### Exercise description
Reproduce the whole listing that follows, character for character, and drop the images.

◆ ◆ ◆

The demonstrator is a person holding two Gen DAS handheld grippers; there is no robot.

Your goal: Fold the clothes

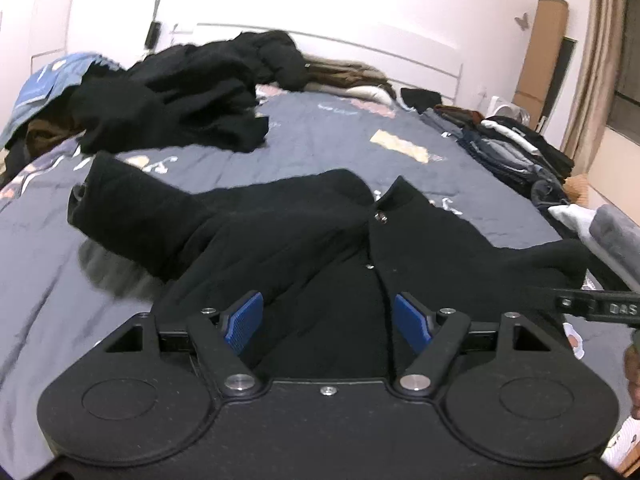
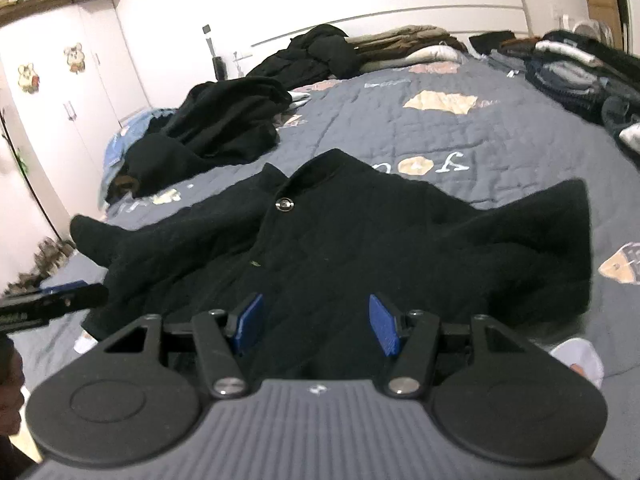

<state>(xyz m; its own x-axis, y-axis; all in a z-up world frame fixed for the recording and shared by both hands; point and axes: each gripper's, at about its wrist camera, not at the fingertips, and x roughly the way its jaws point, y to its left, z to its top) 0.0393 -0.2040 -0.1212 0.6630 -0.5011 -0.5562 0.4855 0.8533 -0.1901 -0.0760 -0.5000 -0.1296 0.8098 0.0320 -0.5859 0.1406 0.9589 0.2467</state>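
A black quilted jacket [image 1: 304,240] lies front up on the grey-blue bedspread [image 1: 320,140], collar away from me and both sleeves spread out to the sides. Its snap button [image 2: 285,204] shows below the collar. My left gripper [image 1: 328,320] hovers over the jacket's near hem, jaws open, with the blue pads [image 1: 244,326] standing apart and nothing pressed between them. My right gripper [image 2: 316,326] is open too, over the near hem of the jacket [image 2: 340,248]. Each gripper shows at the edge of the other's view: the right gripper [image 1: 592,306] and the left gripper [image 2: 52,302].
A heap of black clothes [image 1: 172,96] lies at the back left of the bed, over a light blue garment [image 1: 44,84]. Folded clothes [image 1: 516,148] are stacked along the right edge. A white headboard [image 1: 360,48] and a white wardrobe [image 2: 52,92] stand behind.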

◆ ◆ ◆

### Written answer
The demonstrator is a person holding two Gen DAS handheld grippers; there is no robot.

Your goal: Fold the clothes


<state>(xyz m; its own x-axis, y-axis; all in a z-up world frame fixed for the recording and shared by both hands; point and axes: each gripper's, at about its wrist camera, not at the fingertips, and x roughly the way its jaws point, y to its left, z to its top) 0.0393 -0.2040 -0.1212 0.6630 -0.5011 -0.5562 0.4855 0.8533 -0.1901 -0.0760 -0.5000 -0.1296 0.8098 0.0320 -0.5859 0.1406 0.9589 0.2467</state>
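A black quilted jacket [image 1: 304,240] lies front up on the grey-blue bedspread [image 1: 320,140], collar away from me and both sleeves spread out to the sides. Its snap button [image 2: 285,204] shows below the collar. My left gripper [image 1: 328,320] hovers over the jacket's near hem, jaws open, with the blue pads [image 1: 244,326] standing apart and nothing pressed between them. My right gripper [image 2: 316,326] is open too, over the near hem of the jacket [image 2: 340,248]. Each gripper shows at the edge of the other's view: the right gripper [image 1: 592,306] and the left gripper [image 2: 52,302].
A heap of black clothes [image 1: 172,96] lies at the back left of the bed, over a light blue garment [image 1: 44,84]. Folded clothes [image 1: 516,148] are stacked along the right edge. A white headboard [image 1: 360,48] and a white wardrobe [image 2: 52,92] stand behind.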

Nothing further belongs to this answer.